The Nikon D750 has just been released, so I headed to the Falmouth Car Show on Cape Cod for some hands-on time to test it out, as I researched and worked on my guide to the camera, Nikon D750 Experience.
Nobska Lighthouse on Cape Cod – Woods Hole, Falmouth, Mass.
The camera performed great, and was used here with the 24-120mm f/4G lens. The handling and feel is similar to previous cameras such as the D610 and D7100, the autofocusing is quick and precise, and the Matrix Metering Mode did a great job in a wide variety of lighting and color conditions, as you can see below. The images below are all JPEG images, straight from the camera, with Auto1 WB, Standard Picture Control, and I don’t believe that Exposure Compensation was even used on any of these images. (The above image was processed.) While they could still use a little post processing tweaking, you can inspect the larger versions of these images in this Flickr Set:
I’ll let the other sites discuss the image quality, sharpness, and noise of the D750 sensor, and instead share some user-oriented thoughts about the camera, along with some of my favorite images from the trip.

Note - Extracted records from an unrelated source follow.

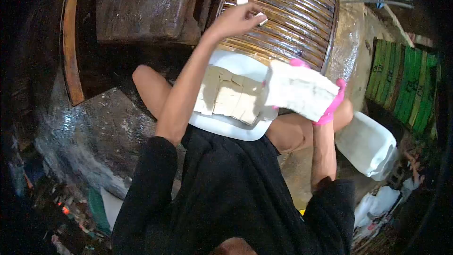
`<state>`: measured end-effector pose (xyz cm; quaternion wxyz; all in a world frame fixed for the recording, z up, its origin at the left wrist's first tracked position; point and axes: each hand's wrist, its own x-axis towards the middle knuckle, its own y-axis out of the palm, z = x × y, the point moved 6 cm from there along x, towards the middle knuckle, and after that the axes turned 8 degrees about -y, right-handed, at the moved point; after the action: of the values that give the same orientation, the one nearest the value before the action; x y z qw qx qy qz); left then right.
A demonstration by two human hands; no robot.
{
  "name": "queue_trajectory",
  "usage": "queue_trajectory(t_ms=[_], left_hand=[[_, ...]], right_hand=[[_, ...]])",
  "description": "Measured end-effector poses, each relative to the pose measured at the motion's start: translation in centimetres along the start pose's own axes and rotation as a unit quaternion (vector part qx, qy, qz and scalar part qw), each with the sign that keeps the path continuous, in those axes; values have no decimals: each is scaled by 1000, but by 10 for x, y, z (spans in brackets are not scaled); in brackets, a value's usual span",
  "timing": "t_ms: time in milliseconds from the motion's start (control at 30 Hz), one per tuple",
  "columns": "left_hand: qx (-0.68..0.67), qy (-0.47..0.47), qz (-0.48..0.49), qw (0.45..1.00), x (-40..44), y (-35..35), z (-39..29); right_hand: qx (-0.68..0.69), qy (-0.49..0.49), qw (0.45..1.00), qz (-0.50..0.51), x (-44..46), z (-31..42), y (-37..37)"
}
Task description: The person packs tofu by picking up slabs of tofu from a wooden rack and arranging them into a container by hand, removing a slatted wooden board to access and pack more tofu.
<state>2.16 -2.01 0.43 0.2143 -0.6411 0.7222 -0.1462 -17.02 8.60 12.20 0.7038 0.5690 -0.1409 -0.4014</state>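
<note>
My bare left hand (239,19) is over the wet bamboo rack (288,14), its fingers pinching a small white tofu cube (263,19). Another white cube (242,1) lies on the slats just beyond that hand. In a pink glove, my right hand (334,101) grips a larger white tofu slab (299,89), raised beside the basin; its fingers are partly behind the slab. Between my legs sits a white plastic basin (238,130) with several pale, cut tofu blocks (231,94) packed in it.
Right of my knee lies a white plastic jug (365,144). Green slatted panels (398,85) stand at the far right. A dark wooden stool or table (141,7) is at the upper left, above a wet floor (89,137).
</note>
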Motion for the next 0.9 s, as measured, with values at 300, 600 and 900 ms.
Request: queue_trajectory(t_ms=[300, 600, 900], left_hand=[[121, 6, 121, 985, 0, 33, 28], [143, 12, 181, 973, 7, 40, 28], [135, 23, 176, 975, 6, 34, 27]], right_hand=[[-344, 372, 854, -114, 58, -161, -93], [-632, 358, 677, -122, 97, -169, -186], [-708, 365, 590, -128, 87, -161, -199]])
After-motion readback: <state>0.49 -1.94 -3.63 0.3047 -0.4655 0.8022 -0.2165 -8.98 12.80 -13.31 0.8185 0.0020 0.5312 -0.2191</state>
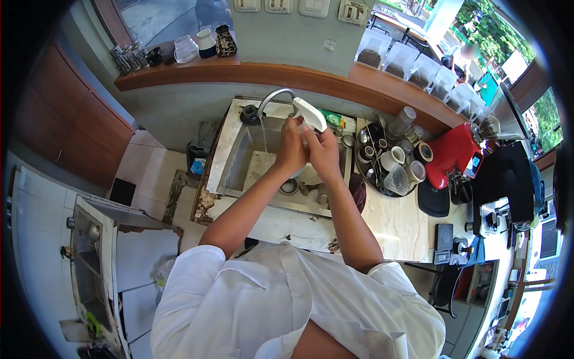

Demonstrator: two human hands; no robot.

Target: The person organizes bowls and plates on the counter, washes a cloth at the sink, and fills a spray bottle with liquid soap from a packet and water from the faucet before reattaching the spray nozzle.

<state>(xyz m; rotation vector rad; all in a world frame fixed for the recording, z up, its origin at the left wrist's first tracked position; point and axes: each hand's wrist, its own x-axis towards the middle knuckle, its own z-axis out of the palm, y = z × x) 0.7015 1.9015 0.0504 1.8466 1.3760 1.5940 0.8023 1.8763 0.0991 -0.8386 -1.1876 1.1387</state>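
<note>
Over the sink [234,173], both hands are raised close together at a smooth white rounded object [310,113], whose kind I cannot make out. My left hand [291,148] is closed at its lower left side. My right hand [323,154] grips it from the right, fingers curled inward. Parts of the object are hidden behind the fingers. Just left of the hands, a thin stream of water [264,136] runs from the curved metal faucet [276,93] into the basin. A round metal ring-like item [289,186] lies in the sink below the wrists.
On the right counter, a round tray [385,188] carries cups, jars and utensils beside a red grinder [452,154]. A green packet [330,118] lies behind the sink. Clear containers [400,60] line the window ledge. A scale [443,242] sits near the counter's front edge.
</note>
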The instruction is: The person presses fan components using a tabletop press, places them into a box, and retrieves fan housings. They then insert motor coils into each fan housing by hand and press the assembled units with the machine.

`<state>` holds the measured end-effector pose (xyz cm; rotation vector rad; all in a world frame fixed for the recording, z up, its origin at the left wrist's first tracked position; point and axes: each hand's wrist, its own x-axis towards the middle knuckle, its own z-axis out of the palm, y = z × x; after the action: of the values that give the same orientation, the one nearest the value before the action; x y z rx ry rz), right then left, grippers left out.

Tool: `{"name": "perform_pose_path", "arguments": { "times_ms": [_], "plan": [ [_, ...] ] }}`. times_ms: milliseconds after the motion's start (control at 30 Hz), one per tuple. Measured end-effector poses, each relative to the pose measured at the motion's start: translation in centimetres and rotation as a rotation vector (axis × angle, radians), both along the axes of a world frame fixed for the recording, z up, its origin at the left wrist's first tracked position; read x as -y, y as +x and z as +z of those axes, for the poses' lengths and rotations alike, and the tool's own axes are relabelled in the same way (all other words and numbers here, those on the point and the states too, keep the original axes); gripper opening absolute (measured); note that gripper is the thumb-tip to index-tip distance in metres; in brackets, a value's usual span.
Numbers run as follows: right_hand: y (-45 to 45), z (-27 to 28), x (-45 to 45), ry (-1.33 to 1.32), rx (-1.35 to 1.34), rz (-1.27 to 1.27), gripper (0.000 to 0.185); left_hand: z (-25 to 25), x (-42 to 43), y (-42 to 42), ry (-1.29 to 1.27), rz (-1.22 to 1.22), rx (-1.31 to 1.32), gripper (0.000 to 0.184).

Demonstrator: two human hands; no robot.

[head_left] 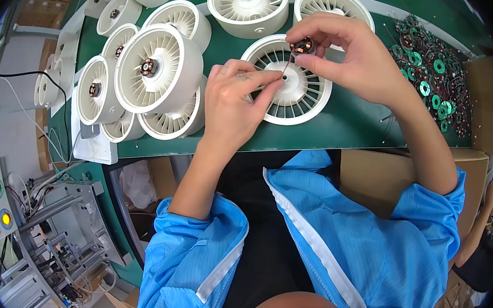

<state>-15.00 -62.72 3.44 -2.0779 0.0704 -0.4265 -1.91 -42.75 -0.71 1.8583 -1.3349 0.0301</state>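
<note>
Right hand point(353, 58) pinches 1 copper-wound core point(301, 46) above white fan wheel point(293, 90) on green worktop point(350, 125). Left hand point(238, 91), thumb and forefinger together, grips core's thin lead point(287, 65) near wheel's hub.

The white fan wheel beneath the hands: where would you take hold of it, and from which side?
I'd grip the white fan wheel by its round outer rim, coming from the right, where bare green table lies beside it. It lies open face up, and the thin blades inside look like poorer holds.
</note>
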Motion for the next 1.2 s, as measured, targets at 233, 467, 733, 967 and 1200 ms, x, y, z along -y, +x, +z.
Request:
{"name": "perform_pose_path", "arguments": {
  "times_ms": [233, 467, 733, 967, 1200],
  "plan": [
    [-0.2, 0.3, -0.1, -0.216, -0.101, 0.118, 0.028, -1.0, -2.7, -2.7, 0.230, -0.051, -0.270, 0.066],
    [0.2, -1.1, -0.4, -0.175, 0.090, 0.202, 0.027, -0.1, -3.5, -2.4, 0.063, -0.037, -0.145, 0.058],
    [-0.8, 2.0, -1.8, -0.257, 0.103, 0.021, 0.023, 2.3, -4.3, -3.6, 0.066, -0.015, -0.003, 0.053],
    [-0.6, 1.8, -3.0, -0.130, 0.131, 0.165, 0.024, 3.7, -4.6, -3.9, -0.046, -0.001, -0.025, 0.053],
    [-0.8, 2.2, -2.7, -0.071, 0.101, 0.225, 0.037, 4.4, -5.7, -2.5, -0.149, -0.047, 0.010, 0.055]
  ]
}}
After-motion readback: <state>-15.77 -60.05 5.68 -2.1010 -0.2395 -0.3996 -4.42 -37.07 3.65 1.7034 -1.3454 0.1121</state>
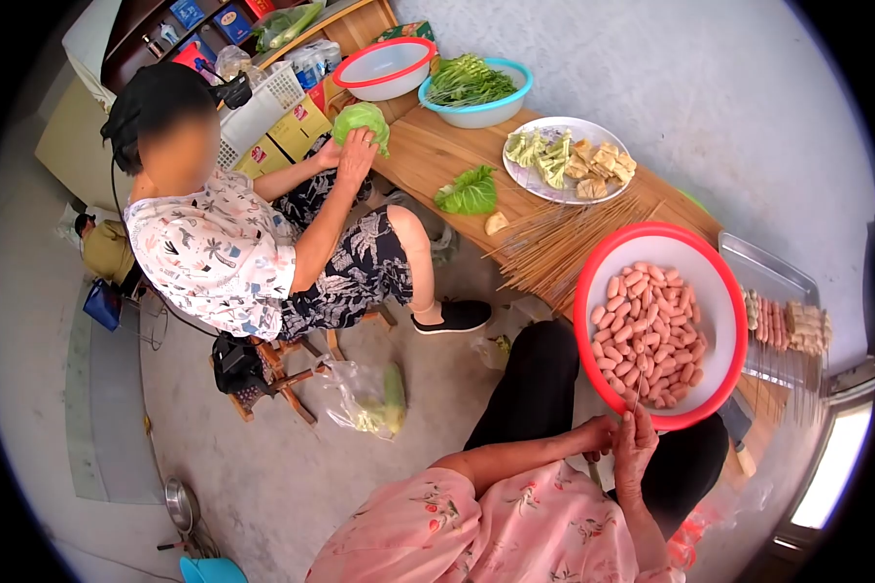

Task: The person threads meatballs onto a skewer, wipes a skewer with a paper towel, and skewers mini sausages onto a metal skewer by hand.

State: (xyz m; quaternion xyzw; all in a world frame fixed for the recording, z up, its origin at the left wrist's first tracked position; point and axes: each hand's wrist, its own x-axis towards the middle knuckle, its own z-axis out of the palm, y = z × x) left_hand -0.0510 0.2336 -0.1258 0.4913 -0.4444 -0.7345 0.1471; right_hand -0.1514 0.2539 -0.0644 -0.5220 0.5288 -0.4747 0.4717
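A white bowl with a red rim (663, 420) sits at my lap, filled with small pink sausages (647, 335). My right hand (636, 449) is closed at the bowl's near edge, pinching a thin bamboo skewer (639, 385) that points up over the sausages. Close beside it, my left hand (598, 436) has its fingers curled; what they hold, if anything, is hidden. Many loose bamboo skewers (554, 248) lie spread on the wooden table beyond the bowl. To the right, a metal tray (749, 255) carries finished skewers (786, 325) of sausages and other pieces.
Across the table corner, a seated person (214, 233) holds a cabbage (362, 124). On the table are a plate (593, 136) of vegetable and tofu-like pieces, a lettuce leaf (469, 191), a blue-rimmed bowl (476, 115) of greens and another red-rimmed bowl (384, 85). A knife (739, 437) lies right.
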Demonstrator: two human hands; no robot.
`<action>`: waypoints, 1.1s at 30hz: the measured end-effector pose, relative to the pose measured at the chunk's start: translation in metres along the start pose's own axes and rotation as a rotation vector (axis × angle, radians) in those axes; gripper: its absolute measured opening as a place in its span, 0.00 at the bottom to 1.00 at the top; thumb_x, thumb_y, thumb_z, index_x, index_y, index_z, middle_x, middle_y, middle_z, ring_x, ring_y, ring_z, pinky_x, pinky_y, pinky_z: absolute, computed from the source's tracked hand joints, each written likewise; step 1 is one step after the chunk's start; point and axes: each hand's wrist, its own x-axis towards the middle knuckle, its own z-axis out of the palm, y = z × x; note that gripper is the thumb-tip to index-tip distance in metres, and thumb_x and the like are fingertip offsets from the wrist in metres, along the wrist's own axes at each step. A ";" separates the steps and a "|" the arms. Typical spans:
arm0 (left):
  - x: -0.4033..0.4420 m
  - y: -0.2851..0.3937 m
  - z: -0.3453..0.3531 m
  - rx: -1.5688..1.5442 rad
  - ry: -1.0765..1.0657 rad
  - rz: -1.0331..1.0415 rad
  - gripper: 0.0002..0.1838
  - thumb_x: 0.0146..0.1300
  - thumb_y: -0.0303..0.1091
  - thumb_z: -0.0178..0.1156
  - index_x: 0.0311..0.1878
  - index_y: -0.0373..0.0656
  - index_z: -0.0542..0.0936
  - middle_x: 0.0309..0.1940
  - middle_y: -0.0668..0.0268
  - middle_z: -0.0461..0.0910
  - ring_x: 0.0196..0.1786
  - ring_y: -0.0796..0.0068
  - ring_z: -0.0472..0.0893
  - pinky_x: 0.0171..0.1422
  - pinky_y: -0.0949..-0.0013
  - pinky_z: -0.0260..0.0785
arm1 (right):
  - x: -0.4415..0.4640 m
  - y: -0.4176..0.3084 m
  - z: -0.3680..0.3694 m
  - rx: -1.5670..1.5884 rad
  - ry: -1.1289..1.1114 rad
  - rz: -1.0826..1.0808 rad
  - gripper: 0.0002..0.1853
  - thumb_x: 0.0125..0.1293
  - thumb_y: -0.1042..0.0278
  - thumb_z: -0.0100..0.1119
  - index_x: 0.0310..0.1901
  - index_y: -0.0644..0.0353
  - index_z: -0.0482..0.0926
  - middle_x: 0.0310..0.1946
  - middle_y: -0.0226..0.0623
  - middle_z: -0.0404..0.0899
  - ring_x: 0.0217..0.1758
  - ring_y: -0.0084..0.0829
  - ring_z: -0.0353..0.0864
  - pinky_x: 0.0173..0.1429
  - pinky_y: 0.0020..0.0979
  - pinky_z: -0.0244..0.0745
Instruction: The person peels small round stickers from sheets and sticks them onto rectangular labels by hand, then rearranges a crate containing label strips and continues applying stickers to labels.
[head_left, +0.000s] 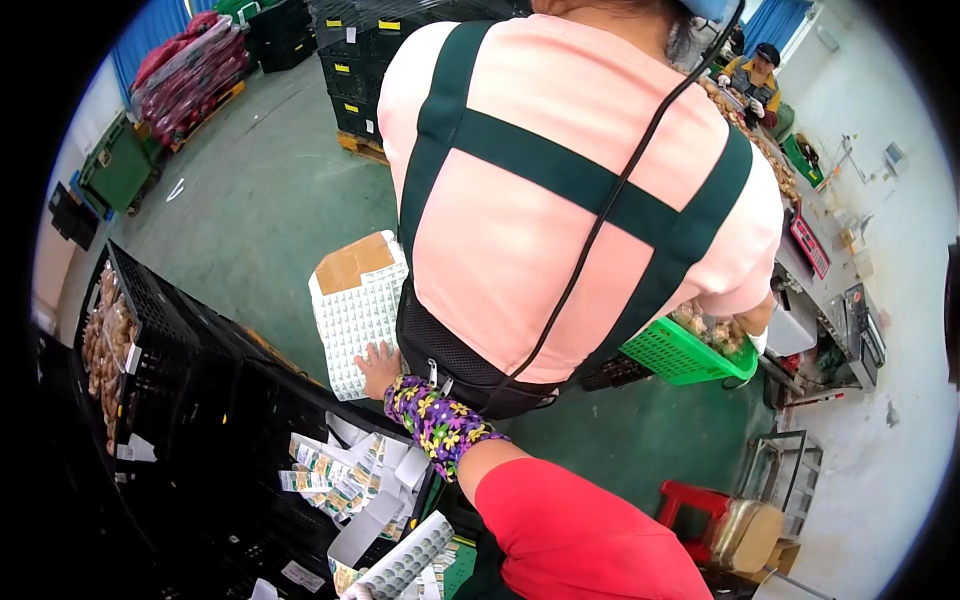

1966 Ford Mustang GT Fastback – Falmouth, Mass., Cape Cod.
I made use of both the Viewfinder Grid and the Viewfinder Level (assign the Fn Button to the Level option) to help keep the compositions straight and level – though you can’t use both at once. I mostly worked in Aperture Priority Mode, typically with the aperture set at f/4 for dramatic depth of field. I assigned the Movie Record button to ISO so that I could more easily change it on the fly while shooting, even keeping the camera to my eye as my finger located the proper button. Although there is an ISO Button on the rear of the camera, I find it quicker and easier to use a top button near the Shutter Button for this.
1962 Chevrolet Corvette in Honduras Maroon – Falmouth, Mass., Cape Cod.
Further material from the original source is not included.